[Work item]: Lines with "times": copy each one from the listing below.

[Provided records]:
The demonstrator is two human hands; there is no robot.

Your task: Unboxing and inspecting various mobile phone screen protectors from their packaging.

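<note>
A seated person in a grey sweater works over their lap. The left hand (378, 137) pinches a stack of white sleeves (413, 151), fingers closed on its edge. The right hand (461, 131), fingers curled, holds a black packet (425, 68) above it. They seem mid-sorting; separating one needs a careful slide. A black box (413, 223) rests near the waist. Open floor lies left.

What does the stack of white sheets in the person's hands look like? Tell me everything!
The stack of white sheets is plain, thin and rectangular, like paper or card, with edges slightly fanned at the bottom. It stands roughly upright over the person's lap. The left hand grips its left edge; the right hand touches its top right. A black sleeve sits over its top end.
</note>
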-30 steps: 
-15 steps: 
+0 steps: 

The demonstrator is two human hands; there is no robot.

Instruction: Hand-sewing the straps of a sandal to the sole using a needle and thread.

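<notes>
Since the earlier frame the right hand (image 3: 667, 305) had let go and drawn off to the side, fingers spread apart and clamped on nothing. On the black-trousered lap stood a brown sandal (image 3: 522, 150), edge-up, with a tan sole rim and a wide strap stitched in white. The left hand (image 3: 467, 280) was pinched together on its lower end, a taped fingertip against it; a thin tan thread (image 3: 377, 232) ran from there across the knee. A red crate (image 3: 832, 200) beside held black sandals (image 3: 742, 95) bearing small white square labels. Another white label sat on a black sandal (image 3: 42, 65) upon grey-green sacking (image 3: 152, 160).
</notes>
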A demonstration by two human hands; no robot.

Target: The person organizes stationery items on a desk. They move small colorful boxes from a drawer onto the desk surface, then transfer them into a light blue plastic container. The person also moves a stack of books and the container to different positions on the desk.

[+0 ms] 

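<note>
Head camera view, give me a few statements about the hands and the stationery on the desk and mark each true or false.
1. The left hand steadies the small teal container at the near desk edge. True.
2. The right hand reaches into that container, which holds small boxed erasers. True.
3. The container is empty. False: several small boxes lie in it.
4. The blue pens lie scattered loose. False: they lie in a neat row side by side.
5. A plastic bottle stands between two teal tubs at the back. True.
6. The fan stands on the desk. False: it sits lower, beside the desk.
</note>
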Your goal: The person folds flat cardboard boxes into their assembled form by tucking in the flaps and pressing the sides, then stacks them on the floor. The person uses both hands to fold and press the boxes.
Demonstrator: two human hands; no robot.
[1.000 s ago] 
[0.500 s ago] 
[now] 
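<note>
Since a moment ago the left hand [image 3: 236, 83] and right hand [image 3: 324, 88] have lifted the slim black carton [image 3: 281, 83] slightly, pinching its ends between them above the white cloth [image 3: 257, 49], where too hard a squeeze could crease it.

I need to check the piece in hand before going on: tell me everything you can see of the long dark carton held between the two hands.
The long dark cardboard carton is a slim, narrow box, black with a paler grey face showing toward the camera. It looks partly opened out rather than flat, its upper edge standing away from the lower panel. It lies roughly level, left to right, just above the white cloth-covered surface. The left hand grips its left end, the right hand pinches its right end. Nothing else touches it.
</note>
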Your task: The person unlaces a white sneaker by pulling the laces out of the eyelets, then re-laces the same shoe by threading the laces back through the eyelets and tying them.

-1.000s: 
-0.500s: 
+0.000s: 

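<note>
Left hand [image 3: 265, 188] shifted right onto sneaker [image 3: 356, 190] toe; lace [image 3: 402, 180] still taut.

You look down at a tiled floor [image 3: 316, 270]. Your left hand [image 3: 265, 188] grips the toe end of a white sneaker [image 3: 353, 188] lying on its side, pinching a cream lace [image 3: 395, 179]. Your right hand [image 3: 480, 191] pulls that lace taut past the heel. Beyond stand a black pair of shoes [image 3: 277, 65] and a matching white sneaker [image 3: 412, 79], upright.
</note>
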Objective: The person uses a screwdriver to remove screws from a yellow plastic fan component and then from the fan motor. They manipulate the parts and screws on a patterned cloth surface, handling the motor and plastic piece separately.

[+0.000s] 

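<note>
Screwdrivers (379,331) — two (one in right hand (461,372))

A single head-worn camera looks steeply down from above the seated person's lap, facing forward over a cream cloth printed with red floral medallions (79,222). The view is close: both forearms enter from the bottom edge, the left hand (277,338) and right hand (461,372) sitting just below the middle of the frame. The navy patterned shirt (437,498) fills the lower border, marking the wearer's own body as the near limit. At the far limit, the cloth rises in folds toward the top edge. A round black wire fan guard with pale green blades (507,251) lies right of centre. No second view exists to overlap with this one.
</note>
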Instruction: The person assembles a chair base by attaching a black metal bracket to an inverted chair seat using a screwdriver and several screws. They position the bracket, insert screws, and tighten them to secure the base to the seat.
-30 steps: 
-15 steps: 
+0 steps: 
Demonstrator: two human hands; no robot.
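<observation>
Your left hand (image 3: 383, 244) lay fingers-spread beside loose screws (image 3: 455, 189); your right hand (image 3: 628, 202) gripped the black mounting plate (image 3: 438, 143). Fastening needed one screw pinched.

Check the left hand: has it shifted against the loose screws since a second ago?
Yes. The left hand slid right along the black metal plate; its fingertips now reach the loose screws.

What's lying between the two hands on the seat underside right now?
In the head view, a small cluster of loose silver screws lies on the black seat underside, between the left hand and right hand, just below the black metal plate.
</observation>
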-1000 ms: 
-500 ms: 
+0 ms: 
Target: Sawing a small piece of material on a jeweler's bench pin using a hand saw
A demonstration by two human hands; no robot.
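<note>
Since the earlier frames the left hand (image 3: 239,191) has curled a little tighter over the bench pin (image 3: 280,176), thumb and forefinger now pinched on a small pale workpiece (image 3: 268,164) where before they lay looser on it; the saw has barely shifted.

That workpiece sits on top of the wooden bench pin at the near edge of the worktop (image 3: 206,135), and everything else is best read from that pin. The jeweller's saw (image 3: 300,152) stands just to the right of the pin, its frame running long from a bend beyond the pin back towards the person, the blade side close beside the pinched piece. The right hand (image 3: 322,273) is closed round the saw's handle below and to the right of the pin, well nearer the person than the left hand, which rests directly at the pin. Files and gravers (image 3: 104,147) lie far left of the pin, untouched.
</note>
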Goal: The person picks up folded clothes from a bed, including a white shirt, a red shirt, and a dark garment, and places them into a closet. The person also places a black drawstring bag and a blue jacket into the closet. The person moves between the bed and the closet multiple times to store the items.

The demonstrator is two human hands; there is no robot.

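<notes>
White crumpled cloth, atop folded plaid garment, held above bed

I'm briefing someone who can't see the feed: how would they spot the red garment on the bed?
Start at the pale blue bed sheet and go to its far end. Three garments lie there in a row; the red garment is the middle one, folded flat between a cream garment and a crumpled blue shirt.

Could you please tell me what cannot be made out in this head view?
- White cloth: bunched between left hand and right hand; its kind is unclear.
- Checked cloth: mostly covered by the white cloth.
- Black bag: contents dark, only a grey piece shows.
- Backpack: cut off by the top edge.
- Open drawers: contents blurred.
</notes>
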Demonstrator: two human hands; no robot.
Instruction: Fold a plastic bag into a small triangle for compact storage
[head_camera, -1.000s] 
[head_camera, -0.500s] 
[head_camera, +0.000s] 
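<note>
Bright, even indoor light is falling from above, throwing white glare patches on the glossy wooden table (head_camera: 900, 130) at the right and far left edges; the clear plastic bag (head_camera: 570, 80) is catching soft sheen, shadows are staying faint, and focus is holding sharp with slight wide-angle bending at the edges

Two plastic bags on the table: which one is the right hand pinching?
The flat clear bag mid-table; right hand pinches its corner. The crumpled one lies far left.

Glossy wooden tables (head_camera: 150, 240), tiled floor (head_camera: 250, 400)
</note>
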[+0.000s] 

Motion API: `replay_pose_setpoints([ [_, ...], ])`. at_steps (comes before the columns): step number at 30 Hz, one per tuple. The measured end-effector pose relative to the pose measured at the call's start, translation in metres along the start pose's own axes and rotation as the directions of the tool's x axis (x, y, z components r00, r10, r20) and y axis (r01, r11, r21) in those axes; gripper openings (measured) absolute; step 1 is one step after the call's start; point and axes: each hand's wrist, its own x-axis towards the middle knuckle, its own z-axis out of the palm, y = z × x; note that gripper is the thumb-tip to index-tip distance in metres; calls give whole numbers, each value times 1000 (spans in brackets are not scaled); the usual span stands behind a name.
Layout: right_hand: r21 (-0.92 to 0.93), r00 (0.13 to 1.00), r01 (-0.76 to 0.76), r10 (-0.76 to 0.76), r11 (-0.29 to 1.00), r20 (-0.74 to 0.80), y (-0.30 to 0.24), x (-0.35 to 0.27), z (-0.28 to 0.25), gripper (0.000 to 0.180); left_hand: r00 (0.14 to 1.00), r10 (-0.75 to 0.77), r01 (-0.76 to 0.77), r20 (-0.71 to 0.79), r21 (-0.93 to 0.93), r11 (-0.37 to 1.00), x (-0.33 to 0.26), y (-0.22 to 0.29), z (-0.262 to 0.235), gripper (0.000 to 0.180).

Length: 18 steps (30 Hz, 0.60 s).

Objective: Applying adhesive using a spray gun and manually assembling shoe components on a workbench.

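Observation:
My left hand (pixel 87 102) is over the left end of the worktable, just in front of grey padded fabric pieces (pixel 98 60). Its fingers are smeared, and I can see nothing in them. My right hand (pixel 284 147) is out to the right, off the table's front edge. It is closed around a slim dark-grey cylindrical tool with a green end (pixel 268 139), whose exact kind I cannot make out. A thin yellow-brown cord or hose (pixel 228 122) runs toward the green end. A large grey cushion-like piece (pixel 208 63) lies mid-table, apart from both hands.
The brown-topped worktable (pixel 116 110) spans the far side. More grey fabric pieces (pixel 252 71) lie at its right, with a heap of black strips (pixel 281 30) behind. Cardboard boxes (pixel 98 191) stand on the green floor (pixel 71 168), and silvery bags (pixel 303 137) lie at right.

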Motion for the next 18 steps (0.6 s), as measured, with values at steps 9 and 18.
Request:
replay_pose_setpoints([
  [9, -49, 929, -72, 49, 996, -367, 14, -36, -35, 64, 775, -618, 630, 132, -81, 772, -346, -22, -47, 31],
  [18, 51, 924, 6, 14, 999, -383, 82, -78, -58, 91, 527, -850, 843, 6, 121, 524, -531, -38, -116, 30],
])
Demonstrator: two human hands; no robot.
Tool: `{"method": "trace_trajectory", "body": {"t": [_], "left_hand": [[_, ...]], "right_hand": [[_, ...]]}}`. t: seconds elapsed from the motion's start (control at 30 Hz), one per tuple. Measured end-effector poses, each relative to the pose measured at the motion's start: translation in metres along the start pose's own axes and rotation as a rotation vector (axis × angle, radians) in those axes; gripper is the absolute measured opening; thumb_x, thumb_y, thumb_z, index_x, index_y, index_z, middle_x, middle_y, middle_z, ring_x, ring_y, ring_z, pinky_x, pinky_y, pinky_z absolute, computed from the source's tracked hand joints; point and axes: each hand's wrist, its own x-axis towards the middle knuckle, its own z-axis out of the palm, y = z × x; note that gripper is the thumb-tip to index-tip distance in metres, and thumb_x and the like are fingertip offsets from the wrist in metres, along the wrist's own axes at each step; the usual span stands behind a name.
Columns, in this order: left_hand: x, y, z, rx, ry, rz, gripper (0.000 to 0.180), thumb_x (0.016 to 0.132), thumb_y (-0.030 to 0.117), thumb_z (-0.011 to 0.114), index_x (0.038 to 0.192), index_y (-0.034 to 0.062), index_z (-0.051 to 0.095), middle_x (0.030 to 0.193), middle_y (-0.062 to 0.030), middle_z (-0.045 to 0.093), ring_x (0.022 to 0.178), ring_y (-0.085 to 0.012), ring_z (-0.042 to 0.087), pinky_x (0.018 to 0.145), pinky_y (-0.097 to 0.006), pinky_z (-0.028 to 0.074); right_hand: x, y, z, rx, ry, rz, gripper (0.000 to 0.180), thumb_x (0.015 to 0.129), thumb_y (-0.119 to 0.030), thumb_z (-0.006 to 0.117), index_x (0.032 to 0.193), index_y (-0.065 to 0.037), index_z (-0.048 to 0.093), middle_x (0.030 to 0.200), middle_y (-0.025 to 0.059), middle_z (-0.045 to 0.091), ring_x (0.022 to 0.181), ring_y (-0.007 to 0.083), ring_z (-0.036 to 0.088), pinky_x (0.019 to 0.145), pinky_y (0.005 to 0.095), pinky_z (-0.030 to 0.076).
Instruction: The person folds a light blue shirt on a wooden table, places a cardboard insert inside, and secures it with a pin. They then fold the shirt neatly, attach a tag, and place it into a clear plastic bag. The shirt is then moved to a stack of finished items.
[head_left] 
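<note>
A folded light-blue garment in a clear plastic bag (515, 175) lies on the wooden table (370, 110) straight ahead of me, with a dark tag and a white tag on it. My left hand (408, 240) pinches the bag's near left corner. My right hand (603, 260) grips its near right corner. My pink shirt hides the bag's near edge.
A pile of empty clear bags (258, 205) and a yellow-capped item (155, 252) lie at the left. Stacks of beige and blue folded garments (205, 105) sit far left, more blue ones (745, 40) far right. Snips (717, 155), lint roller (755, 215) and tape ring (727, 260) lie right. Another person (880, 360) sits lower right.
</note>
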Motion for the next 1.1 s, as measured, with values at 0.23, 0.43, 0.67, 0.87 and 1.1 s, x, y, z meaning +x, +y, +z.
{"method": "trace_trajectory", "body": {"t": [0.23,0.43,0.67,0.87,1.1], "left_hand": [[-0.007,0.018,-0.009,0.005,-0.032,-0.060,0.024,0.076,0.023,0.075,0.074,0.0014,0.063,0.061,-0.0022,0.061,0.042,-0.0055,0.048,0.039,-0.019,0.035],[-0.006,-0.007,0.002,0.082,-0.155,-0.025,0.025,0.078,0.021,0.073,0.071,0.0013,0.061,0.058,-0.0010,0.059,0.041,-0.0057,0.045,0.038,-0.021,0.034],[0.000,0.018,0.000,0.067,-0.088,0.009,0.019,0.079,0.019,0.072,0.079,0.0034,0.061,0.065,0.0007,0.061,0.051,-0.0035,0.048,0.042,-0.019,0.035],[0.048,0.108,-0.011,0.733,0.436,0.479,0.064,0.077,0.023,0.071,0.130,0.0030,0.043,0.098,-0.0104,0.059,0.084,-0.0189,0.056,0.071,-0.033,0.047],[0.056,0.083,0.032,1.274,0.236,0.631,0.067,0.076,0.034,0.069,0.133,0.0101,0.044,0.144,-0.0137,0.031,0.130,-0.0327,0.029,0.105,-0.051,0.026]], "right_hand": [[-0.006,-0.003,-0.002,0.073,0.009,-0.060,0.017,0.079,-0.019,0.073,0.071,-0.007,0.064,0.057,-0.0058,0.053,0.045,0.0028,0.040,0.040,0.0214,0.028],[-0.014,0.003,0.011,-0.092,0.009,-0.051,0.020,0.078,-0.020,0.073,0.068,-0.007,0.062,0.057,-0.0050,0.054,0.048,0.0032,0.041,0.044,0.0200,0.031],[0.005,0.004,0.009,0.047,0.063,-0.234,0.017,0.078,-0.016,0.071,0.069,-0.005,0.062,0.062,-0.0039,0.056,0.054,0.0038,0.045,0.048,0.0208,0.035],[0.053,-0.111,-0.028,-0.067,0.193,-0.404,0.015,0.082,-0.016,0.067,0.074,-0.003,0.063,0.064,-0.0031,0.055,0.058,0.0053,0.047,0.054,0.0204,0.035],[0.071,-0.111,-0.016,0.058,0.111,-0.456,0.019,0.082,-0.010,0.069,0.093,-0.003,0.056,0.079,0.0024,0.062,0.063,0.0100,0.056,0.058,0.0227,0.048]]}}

[Written response]:
Goal: The person picks up folded clothes from a bed, including a white shirt, a red shirt, and a dark garment, and places them into a closet. The person also places a black drawstring bag and a blue jacket into the closet. The person moves between the bed and the closet multiple times to store the items.
Motion API: `replay_pose_setpoints([ [_, ...], ])`. at_steps (comes before the columns): step number at 30 Hz, one per tuple. The measured end-effector pose relative to the pose measured at the call's start, translation in metres along the start pose's own axes and rotation as the directions of the tool's x axis (x, y, z components r00, r10, r20) and y axis (r01, r11, r21) in those axes; gripper openings (measured) absolute; step 1 is one step after the call's start; point and axes: each hand's wrist, its own x-axis towards the middle knuckle, its own z-axis out of the palm, y = z × x; note that gripper is the thumb-tip to index-tip distance in metres; calls give whole numbers, each value times 1000 (spans in brackets are not scaled); the usual span stands behind a name.

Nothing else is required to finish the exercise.